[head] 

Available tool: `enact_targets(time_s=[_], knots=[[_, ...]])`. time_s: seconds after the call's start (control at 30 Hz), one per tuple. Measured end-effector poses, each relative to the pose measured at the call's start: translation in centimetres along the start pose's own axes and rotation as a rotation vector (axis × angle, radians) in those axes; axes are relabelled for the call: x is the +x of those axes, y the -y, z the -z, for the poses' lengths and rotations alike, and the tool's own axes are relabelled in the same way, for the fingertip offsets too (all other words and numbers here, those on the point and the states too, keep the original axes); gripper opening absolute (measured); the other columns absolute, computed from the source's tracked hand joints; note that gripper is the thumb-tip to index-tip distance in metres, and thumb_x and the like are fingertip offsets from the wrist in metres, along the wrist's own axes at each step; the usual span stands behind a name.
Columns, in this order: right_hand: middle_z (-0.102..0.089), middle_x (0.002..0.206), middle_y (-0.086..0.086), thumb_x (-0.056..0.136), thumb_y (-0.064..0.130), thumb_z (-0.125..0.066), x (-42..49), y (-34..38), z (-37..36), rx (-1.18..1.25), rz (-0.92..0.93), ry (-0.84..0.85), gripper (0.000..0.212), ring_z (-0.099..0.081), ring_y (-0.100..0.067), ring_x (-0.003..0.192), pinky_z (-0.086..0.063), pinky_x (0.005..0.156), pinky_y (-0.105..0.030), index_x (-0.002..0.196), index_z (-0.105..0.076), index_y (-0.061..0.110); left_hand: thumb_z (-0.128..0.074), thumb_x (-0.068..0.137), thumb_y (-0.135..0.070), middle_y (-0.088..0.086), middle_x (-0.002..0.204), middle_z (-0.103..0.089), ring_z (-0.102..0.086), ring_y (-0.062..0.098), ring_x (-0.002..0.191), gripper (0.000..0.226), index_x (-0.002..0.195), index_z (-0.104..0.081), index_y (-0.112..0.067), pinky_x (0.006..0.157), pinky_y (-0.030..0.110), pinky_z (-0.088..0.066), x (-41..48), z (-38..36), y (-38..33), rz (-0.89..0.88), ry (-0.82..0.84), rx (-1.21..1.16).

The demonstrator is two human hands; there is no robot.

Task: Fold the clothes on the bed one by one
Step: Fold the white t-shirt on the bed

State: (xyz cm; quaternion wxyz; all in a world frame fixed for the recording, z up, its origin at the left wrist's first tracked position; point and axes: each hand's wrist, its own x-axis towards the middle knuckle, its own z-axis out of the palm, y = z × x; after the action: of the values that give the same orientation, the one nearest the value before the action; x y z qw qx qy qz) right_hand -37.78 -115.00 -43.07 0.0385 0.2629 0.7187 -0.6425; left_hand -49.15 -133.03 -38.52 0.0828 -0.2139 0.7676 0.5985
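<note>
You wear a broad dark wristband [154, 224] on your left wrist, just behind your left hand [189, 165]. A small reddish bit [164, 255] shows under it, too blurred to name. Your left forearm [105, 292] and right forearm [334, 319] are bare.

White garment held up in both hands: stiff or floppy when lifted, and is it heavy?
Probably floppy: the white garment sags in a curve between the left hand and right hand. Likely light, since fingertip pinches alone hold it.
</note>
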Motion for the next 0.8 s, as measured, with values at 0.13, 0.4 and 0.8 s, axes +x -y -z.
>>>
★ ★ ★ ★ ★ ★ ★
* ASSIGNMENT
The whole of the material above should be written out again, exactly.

* TASK SOLUTION
[head] 

Available tool: `enact_targets(time_s=[_], knots=[[_, ...]])`. time_s: seconds after the call's start (control at 30 Hz), one per tuple. Measured end-effector poses, each relative to the pose measured at the call's start: translation in centimetres along the start pose's own axes and rotation as a rotation vector (axis × angle, radians) in those axes; axes are relabelled for the call: x is the +x of those axes, y the -y, z the -z, for the poses' lengths and rotations alike, and the tool's own axes are relabelled in the same way, for the fingertip offsets too (all other words and numbers here, those on the point and the states too, keep the original axes); gripper opening absolute (measured); the other columns absolute, computed from the source's tracked hand joints; note that gripper is the thumb-tip to index-tip distance in metres, and thumb_x and the like are fingertip offsets from the wrist in metres, along the wrist's own axes at each step; the usual span stands behind a name.
Columns, in this order: right_hand: middle_z (-0.102..0.089), middle_x (0.002..0.206), middle_y (-0.086..0.086), thumb_x (-0.056..0.136), thumb_y (-0.064..0.130), thumb_z (-0.125..0.066), x (-42..49), y (-34..38), z (-37..36), rx (-1.18..1.25), rz (-0.92..0.93), ry (-0.84..0.85), gripper (0.000..0.212), ring_z (-0.099..0.081), ring_y (-0.100..0.067), ring_x (-0.003..0.192), pinky_z (-0.086..0.063), pinky_x (0.005..0.156), pinky_y (-0.105..0.030), index_x (-0.002..0.196), index_z (-0.105..0.076), index_y (-0.061..0.110); left_hand: thumb_z (-0.128..0.074), thumb_x (-0.068..0.137), thumb_y (-0.135..0.070), middle_y (-0.088..0.086), middle_x (-0.002..0.204), middle_z (-0.103..0.089), ring_z (-0.102..0.086), ring_y (-0.062..0.098), ring_x (-0.002..0.191), gripper (0.000..0.226), index_x (-0.002..0.195), index_z (-0.104..0.081), index_y (-0.112..0.067), pinky_x (0.006..0.157), pinky_y (-0.030..0.110), pinky_z (-0.088..0.066), x (-41..48), z (-38..36), y (-38..33), rz (-0.89..0.88), ry (-0.82..0.84), rx (-1.21..1.16).

The demonstrator is two human hands; there is no robot.

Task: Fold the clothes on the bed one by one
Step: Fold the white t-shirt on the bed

State: (xyz cm; quaternion wxyz; all in a world frame fixed for the recording, z up, its origin at the left wrist's first tracked position; point and axes: each hand's wrist, its own x-axis towards the middle knuckle, its own z-axis out of the palm, y = z × x; after the action: of the values that give the same orientation, the one nearest the value before the action; x y z qw qx qy qz) right_hand -37.78 -115.00 -43.07 0.0385 0.2629 0.7187 -0.6425; left_hand -49.15 -133.03 -38.52 0.0828 -0.2139 0.7676 0.5985
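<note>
You wear a broad dark wristband [154, 224] on your left wrist, just behind your left hand [189, 165]. A small reddish bit [164, 255] shows under it, too blurred to name. Your left forearm [105, 292] and right forearm [334, 319] are bare.

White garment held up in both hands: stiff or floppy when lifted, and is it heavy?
Probably floppy: the white garment sags in a curve between the left hand and right hand. Likely light, since fingertip pinches alone hold it.
</note>
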Motion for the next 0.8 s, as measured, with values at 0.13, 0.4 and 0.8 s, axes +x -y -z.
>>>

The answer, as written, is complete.